Los Angeles tech company Honey is hiring in December.jpg
photo via honey

Who is the average Honey user? According to the company, it’s anyone with a browser extension who likes saving money shopping online. That represents a broad and diverse customer base — one that Honey has made an effort to replicate in its own internal team. The DTLA company, which started up back in 2012, has launched a number of D&I initiatives and partnered with outside groups to promote ongoing conversations around inclusion. Here’s what Talent Director Holly Rockwell shared about the company’s efforts.

 

Pointing to specific examples, how does having a diverse team shape your work at Honey?

We have a product that anyone can use to save time and money when shopping online. When you have a product that’s used by such a large and diverse member base, it’s essential to have a team that’s reflective of that. That’s how we get the different perspectives required to meet our member needs, problem solve and drive innovation in product development.

 

As we grow, it’s important that we not consider diversity and inclusion as simply an 'initiative' but as foundational to how we build our company and work with one other.

 

How will your company continue to strengthen its diversity and inclusion initiatives?

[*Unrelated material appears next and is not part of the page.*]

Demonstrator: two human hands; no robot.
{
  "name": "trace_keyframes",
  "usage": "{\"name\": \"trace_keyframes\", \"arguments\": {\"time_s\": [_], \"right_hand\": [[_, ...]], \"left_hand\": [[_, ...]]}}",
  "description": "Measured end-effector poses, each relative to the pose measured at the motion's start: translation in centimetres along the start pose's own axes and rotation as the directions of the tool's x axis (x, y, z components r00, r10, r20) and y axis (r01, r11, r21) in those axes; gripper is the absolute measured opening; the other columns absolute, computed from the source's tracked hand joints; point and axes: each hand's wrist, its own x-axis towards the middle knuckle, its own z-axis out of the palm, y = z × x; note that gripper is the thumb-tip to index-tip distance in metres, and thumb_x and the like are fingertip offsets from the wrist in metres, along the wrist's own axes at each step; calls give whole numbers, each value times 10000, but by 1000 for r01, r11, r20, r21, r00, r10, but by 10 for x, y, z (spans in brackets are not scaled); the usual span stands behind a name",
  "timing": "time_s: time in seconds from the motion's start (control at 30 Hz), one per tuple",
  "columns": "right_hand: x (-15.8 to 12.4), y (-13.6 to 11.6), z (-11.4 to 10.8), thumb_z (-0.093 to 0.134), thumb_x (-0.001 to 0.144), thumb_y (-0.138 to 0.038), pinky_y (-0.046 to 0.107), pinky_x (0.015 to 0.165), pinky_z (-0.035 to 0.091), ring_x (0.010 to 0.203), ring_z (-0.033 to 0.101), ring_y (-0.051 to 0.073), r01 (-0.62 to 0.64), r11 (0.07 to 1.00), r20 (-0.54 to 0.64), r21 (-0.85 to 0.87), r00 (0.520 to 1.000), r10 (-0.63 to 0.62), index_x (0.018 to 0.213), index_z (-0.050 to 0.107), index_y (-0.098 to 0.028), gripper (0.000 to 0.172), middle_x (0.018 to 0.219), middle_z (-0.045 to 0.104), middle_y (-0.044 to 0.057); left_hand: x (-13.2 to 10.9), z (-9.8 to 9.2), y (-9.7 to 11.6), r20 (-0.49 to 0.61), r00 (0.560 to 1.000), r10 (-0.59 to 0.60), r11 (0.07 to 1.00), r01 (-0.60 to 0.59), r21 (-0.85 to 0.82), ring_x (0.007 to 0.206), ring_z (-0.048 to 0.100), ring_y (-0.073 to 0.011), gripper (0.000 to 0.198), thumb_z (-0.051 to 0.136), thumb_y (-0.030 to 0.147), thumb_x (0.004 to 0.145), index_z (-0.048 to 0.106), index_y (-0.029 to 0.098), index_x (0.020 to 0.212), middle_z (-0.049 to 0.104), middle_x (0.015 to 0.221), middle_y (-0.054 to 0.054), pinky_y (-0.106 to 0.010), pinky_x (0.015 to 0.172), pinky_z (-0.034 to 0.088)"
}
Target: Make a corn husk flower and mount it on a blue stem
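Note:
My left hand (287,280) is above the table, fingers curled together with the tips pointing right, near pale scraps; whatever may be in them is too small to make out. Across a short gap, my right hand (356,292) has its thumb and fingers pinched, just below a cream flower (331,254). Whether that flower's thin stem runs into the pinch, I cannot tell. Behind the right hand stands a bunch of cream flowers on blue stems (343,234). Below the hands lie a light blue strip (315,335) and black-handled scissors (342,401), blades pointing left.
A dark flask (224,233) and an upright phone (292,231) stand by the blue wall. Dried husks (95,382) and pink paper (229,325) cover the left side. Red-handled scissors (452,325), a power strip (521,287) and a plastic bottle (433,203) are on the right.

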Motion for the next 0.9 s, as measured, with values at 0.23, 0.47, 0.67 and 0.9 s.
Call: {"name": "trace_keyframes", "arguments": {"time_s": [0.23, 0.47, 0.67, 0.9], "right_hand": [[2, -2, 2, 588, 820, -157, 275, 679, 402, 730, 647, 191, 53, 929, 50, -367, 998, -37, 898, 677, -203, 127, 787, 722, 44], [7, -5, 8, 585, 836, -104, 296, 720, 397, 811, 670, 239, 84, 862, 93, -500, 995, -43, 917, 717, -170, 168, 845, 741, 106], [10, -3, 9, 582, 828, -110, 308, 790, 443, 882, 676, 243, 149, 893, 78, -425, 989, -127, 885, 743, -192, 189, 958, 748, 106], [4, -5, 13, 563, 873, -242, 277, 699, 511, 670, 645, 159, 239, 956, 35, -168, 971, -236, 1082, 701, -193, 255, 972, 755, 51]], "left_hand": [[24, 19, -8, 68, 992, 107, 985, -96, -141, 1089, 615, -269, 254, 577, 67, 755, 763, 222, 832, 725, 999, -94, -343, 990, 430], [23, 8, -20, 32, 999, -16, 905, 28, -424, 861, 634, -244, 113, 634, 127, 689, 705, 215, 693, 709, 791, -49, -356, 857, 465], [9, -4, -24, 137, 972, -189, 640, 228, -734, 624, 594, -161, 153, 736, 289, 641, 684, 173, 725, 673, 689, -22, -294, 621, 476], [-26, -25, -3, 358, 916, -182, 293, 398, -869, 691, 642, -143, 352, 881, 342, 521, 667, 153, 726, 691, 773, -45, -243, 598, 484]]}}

Internally, we’re launching diversity employee resource groups that create a space for employees to connect, promote professional development and drive the continued conversation around inclusion with everyone at Honey.

Externally, we’re working with a diverse set of associations — at both the university and industry level — to identify talent, provide technical mentorship, and promote awareness about opportunities in tech to people who haven’t traditionally had access to the industry.

As we grow, it’s important that we not consider diversity and inclusion as simply an “initiative” but as foundational to how we build our company and work with one other.

 

How does your company ensure that everyone is empowered to share their perspective?

We create different ways for employees to share their perspective, whether that’s through employee engagement surveys or weekly meetings with the whole company where people can submit questions online or ask them in person. One of the values we champion most is the ability to continually question things, which creates a culture where different perspectives are not only valued but a core element of our success.